Sei docenti universitari nel mirino della finanza

Ci sono anche 6 docenti dell’Università di Trento tra i 411 professori universitari finiti nel mirino della Guardia di finanza perché sospettati di fare il «doppio lavoro». L’ipotesi - in questa fase ancora tutta da verificare - è che i docenti pur impegnati a tempo pieno per l’ateneo, svolgessero anche attività lavorativa in libera professione senza la necessaria autorizzazione. Qualora i sospetti dovessero essere confermati, i prof rischiano di dover risarcire all’erario importi considerevoli. Complessivamente i danni erariali contestati a livello nazionale sono pari a 42 milioni di euro già richiesti a 172 professori. Alla luce di questi primi risultati, ora in giudizio davanti alla Corte dei conti, le indagini sono state ampliate a tutte le regioni italiane con attenzione particolare dedicata alle facoltà di ingegneria e ora anche di economia e giurisprudenza.

In fase preliminare gli accertamenti sono stati condotti dal Nucleo speciale spesa pubblica delle Fiamme Gialle di Roma. Incrociando le informazioni raccolte presso le università con altre banche dati sono stati individuati i 411 docenti - e tra questi 6 trentini - le cui posizioni sono da verificare. Ora il lavoro dovrà essere approfondito caso per caso in quasi tutte le regioni italiane. «Il record del doppio lavoro - scrive il Corriere della Sera - spetta alla Lombardia con 60 casi, seguita da Campania con 49 e Lazio con 38».

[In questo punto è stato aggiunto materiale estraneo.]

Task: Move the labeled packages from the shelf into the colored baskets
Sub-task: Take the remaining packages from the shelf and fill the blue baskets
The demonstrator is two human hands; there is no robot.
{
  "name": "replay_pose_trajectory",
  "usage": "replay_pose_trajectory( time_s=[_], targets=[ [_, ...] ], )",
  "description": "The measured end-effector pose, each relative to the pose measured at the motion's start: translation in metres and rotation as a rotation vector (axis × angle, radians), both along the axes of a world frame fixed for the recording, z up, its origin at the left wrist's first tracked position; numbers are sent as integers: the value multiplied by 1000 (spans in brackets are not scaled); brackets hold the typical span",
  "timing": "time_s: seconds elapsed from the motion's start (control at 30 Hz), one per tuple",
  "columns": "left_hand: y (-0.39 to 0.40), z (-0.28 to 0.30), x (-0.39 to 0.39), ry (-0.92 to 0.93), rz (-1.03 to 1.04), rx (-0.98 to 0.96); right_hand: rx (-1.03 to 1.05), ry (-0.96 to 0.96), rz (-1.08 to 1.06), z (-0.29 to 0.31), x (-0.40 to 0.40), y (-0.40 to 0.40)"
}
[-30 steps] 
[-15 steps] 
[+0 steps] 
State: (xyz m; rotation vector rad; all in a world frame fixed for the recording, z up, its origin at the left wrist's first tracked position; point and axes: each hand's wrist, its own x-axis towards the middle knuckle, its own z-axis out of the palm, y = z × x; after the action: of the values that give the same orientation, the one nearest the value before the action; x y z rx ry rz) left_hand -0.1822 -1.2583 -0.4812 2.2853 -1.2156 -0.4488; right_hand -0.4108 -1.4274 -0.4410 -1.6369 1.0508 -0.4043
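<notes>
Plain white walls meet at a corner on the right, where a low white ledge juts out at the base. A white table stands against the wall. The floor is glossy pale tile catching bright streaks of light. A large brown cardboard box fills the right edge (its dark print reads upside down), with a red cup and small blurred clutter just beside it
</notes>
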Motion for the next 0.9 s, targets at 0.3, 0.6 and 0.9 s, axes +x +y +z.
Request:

«L’elenco dei docenti da controllare - prosegue il Corriere - è stato compilato dopo una serie di verifiche effettuate grazie al controllo delle partite iva, ma soprattutto delle ore effettivamente garantite all’insegnamento e soprattutto a quelle attività necessarie per gli studenti come i corsi di formazione, la ricerca e l’aggiornamento scientifico, l’orientamento, il tutoriato e la verifica dell’apprendimento. Compiti che i professori hanno invece eluso proprio per dedicarsi al secondo lavoro».
In passato i casi clamorosi non mancano: ad un docente di ingegneria presso l’Università di Genova la procura della Corte dei conti ha chiesto un mese fa un risarcimento per danni erariali di circa 2 milioni e mezzo di euro perché nel corso della sua carriera ventennale avrebbe accettato numerosi incarichi privati senza mai chiedere l’autorizzazione all’ateneo.

E i sei professori trentini? Per ora la Guardia di finanza non ha mosso loro contestazioni formali. L’Università è in attesa che vengano conclusi gli accertamenti: «Mi pare improprio parlare di doppio lavoro - replica il rettore Paolo Collini - per quanto ne so io si tratterebbe di qualche ipotesi di attività lavorativa extrauniversitaria senza autorizzazione». La materia è regolata da norme nazionali e dai regolamenti delle singole università, tra cui anche Trento: «Ci sono attività di consulenza occasionale - spiega Collini - che non prevedono l’autorizzazione da parte dell’ateneo; altre attività invece sì. In tal caso il direttore della struttura di appartenenza deve valutare che l’impegno lavorativo per cui si chiede l’autorizzazione non sia di ostacolo alle attività di docenza e di ricerca».